As Spain mobilizes to contain an African swine fever outbreak near Barcelona, China has confirmed a deal to allow pork imports from unaffected regions of the country to resume after all shipments were halted on Friday.

Spain is the European Union's top pork producer and is responsible for about a quarter of the bloc's output, with annual exports of roughly 3.5 billion euros ($4.05 billion), reported Reuters. China takes 42 percent of Spain's pork exported outside the EU.

On Friday, two wild boar found dead in Collserola Natural Park on the outskirts of the northeastern city of Barcelona tested positive for the disease, which were Spain's first cases since 1994.

Spain's government notified the EU and the World Organization for Animal Health about the outbreak and activated emergency measures in the affected zone.

Authorities set a 6-kilometer exclusion zone around Bellaterra, on the far side of Barcelona's Collserola mountain range, and on Monday, more than 100 troops joined about 300 regional police and rural wardens in the park to help contain the outbreak.

Authorities say additional suspected cases have been detected in the area as surveillance and containment have intensified, with drones used to locate and remove potentially infected animals.

As a caution, Madrid immediately paused shipments to China on Friday pending confirmation of the agreed regionalization protocol between the two nations, with Beijing on Monday confirming restrictions would apply only to affected areas.

The United Kingdom and Mexico are among other countries that have imposed temporary blocks on Spanish pork imports since Friday.

Spain's Minister for Agriculture, Fisheries and Food Luis Planas told reporters on Monday that of 400 export certificates for pork products to 104 countries, a third are now blocked.

"We are working to open them as quickly as possible. Our task is to keep international markets open," he said. "Our objective is to limit the zone and avoid contagion to other regions."
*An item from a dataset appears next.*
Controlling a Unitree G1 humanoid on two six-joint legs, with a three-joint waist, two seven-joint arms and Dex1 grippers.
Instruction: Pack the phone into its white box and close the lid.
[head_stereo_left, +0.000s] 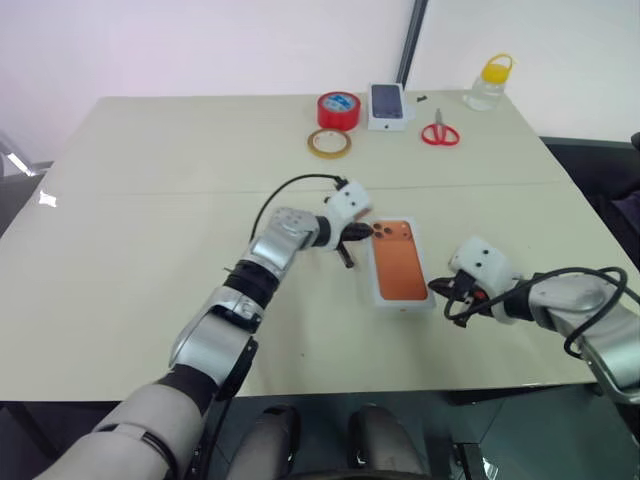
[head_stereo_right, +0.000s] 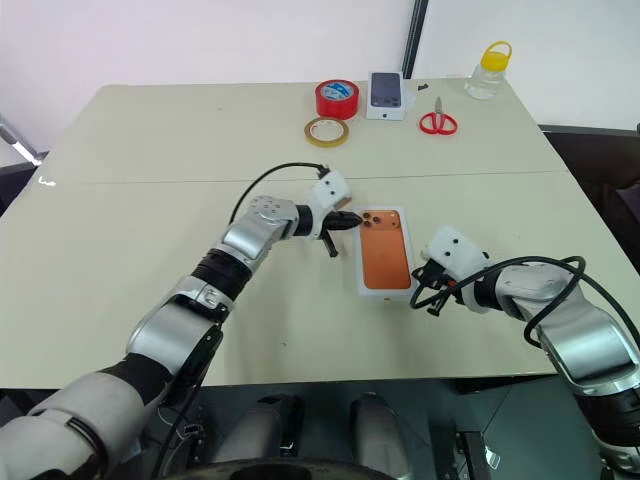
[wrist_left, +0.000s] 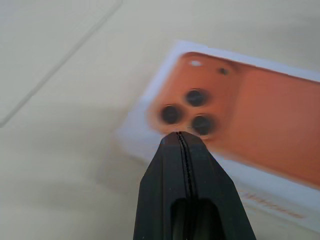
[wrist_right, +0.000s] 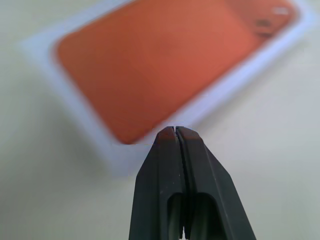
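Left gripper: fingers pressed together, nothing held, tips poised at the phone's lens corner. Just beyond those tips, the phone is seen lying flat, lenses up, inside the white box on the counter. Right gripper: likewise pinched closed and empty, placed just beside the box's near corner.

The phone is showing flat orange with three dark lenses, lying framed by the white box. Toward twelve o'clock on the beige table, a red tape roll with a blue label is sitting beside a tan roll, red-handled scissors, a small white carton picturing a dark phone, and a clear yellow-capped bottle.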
Catalonia is Spain's leading pigproducing region and is home to about a quarter of the national herd and more than 40 percent of the country's slaughtered animals.

African swine fever does not infect humans but spreads quickly among pigs and wild boar, posing a major economic threat to Spain, one of the world's top pork exporters. Officials believe a wild boar may have contracted the virus from contaminated food, possibly a sandwich brought in from abroad.

"The most likely option ... is that cold cuts, a sandwich, contaminated food, could end up in a bin ... and then that a wild boar would have eaten it and become infected," Oscar Ordeig, Catalonia's agriculture minister, told local radio on Monday.

The cases were detected near the AP7 highway, a key route between Spain and France. Regional authorities said the other suspected cases are under investigation.